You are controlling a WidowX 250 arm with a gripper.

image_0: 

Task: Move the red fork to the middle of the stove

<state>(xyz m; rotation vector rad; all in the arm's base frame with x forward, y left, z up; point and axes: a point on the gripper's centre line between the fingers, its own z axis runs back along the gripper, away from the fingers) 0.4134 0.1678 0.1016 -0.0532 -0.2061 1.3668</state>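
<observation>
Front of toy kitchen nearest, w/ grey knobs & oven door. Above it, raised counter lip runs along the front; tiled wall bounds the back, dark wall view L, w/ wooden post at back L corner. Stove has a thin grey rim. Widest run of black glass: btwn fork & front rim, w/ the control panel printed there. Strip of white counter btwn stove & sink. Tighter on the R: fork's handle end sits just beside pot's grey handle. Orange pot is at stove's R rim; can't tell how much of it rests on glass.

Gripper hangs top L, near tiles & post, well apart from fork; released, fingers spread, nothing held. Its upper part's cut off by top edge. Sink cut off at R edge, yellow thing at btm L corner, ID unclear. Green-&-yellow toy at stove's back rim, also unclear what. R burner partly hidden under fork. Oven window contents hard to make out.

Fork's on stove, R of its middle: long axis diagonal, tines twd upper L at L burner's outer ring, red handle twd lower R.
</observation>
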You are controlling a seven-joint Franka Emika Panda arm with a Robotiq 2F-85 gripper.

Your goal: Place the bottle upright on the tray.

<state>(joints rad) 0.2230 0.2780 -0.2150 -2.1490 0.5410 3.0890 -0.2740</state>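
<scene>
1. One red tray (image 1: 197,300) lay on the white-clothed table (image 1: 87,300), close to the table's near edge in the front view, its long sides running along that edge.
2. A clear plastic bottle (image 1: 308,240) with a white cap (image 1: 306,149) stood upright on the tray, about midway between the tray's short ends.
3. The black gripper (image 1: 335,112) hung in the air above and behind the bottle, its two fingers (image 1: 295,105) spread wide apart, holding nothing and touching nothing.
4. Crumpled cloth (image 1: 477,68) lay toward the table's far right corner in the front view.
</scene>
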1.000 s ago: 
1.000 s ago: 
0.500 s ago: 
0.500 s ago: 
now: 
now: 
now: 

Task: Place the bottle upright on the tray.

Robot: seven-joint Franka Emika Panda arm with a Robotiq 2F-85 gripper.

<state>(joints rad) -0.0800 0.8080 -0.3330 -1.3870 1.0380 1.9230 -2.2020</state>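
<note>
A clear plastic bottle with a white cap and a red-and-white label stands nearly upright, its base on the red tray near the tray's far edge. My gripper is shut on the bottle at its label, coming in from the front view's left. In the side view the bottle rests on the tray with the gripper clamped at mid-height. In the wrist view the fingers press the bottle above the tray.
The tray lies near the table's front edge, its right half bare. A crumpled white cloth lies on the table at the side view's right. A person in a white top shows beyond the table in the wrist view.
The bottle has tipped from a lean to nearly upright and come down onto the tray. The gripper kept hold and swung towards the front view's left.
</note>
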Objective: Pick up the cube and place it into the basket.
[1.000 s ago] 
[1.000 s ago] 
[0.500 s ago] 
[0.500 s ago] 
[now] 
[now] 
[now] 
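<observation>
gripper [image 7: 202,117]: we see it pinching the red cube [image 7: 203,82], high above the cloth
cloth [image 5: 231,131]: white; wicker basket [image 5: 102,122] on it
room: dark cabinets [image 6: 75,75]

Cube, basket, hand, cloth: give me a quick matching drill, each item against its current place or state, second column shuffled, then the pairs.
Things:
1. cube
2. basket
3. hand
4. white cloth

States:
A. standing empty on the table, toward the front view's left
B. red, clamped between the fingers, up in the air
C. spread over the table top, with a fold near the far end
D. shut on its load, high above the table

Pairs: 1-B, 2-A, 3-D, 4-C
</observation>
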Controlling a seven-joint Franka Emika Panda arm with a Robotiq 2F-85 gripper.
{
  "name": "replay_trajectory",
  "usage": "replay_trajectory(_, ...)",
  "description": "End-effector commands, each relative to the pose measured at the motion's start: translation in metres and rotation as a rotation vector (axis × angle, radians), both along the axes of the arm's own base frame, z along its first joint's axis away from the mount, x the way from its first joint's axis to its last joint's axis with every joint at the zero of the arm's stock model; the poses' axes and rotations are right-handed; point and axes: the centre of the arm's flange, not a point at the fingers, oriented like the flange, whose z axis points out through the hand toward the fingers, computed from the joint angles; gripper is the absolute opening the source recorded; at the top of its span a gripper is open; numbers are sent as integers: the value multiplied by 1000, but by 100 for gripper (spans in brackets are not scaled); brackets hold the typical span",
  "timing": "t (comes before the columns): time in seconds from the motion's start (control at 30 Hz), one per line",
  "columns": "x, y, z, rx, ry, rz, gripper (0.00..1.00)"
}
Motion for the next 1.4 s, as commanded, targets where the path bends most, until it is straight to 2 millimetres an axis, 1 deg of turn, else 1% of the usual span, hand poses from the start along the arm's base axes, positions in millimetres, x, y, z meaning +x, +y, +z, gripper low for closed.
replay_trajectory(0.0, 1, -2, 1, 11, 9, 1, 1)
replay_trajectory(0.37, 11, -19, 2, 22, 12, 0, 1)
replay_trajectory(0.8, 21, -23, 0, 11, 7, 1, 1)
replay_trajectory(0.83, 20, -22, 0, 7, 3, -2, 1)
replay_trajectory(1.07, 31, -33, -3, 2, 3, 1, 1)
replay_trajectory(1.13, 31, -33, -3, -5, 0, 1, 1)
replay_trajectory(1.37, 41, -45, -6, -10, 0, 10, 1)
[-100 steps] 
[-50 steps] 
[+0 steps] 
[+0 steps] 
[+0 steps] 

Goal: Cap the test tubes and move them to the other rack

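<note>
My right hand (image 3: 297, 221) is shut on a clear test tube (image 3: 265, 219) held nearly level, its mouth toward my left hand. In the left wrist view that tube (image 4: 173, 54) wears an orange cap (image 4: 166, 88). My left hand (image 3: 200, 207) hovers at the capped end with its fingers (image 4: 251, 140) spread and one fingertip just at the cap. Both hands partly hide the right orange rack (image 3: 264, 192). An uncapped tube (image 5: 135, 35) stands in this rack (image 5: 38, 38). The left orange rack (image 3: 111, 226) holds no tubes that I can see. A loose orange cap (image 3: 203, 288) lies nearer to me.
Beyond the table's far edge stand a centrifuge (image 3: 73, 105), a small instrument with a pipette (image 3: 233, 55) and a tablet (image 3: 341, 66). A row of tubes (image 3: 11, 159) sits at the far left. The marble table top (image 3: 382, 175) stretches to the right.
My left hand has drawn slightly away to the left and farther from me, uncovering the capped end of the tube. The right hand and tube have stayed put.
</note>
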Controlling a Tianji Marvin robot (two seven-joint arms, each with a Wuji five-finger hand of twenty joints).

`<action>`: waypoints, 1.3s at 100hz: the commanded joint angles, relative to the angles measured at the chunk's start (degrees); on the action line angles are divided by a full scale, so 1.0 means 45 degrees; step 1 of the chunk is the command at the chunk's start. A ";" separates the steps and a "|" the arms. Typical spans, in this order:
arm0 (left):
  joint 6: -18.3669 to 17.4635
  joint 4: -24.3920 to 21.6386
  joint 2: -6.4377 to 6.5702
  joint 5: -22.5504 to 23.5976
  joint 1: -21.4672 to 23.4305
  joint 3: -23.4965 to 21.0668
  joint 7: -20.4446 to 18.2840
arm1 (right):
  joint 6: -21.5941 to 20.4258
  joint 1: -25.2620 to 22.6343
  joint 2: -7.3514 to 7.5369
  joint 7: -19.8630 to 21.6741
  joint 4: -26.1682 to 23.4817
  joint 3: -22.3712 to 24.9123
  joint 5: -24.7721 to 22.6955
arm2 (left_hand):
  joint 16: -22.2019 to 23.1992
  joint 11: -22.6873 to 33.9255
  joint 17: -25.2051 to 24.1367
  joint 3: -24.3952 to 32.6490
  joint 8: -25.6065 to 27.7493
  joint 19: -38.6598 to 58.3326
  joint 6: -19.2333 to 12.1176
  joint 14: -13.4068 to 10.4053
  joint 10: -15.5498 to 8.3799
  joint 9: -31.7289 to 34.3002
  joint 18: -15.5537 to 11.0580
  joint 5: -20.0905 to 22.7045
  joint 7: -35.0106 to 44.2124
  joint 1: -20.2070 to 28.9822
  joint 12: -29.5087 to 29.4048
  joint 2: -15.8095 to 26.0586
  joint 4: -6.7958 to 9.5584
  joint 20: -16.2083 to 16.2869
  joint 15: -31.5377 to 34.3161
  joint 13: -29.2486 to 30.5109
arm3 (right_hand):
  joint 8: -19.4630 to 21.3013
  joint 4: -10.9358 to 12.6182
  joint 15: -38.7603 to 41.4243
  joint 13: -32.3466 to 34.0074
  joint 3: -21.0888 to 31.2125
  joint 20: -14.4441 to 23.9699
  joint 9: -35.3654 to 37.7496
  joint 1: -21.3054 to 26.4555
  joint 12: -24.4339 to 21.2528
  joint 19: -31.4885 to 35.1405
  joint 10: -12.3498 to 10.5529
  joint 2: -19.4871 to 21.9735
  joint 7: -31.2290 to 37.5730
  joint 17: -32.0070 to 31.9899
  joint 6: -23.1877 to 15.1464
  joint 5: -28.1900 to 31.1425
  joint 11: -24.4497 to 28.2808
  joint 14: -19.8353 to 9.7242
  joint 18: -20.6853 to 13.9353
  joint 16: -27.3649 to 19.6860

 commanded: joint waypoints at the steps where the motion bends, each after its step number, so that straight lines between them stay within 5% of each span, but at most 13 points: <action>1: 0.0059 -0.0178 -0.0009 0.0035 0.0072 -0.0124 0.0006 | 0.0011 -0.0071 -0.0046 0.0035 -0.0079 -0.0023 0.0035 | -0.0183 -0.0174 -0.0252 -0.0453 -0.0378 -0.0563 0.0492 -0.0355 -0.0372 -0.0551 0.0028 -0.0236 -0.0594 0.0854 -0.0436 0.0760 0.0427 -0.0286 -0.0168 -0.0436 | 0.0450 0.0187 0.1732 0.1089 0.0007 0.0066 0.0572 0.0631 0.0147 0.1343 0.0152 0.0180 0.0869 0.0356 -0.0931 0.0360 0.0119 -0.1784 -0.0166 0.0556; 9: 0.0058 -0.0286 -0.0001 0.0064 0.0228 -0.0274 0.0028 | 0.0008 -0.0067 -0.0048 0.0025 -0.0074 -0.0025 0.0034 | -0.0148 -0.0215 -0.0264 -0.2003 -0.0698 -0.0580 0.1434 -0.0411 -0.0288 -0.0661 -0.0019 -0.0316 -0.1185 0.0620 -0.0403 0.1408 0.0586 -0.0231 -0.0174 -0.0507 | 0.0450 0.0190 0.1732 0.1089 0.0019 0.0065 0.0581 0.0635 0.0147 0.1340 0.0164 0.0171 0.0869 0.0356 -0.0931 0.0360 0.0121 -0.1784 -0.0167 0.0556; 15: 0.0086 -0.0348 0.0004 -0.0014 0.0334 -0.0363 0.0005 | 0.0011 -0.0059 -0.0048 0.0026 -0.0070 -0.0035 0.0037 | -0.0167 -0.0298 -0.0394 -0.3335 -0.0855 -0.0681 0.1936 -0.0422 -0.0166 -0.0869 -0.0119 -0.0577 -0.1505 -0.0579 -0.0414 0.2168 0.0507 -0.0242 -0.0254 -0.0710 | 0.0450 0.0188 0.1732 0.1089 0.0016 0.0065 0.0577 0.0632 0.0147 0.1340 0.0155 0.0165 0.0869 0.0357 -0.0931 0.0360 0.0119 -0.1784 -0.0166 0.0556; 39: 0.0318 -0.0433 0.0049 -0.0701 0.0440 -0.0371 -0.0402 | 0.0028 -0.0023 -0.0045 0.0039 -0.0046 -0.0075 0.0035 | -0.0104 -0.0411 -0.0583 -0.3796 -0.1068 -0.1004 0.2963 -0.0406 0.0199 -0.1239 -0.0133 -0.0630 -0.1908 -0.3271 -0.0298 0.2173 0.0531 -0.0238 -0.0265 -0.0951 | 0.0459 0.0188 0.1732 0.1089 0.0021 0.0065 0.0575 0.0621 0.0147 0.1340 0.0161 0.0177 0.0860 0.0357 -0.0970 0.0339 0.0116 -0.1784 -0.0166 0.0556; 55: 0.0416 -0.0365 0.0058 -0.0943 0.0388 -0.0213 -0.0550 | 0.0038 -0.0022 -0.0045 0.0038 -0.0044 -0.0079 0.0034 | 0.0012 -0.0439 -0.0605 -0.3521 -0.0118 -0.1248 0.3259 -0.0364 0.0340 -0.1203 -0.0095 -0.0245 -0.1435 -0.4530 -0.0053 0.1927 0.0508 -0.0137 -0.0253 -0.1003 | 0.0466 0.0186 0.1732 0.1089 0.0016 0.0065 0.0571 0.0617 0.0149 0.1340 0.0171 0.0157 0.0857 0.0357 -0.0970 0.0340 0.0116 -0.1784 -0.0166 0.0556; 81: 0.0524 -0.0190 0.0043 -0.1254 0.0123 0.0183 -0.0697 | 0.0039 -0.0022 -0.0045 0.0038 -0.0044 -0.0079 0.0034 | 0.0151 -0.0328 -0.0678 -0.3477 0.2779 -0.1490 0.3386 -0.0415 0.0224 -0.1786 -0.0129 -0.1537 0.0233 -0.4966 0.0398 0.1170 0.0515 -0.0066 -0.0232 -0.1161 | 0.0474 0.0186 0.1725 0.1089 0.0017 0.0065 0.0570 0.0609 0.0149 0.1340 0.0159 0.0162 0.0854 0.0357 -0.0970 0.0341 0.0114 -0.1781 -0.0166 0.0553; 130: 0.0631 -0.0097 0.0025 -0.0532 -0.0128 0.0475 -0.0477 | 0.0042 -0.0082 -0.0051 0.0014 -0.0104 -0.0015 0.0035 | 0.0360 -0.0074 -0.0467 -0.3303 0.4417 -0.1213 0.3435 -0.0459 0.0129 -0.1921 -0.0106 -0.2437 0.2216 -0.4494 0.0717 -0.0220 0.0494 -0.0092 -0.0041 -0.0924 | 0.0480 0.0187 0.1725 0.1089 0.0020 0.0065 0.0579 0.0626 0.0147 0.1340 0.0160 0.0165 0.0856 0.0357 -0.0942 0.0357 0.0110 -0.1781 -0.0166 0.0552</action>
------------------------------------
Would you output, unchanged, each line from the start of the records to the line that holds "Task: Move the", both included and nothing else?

Solution to the problem
You are controlling a WidowX 250 arm with a gripper.

image_0: 

Task: Move the red fork to the middle of the stove

The output given is complete.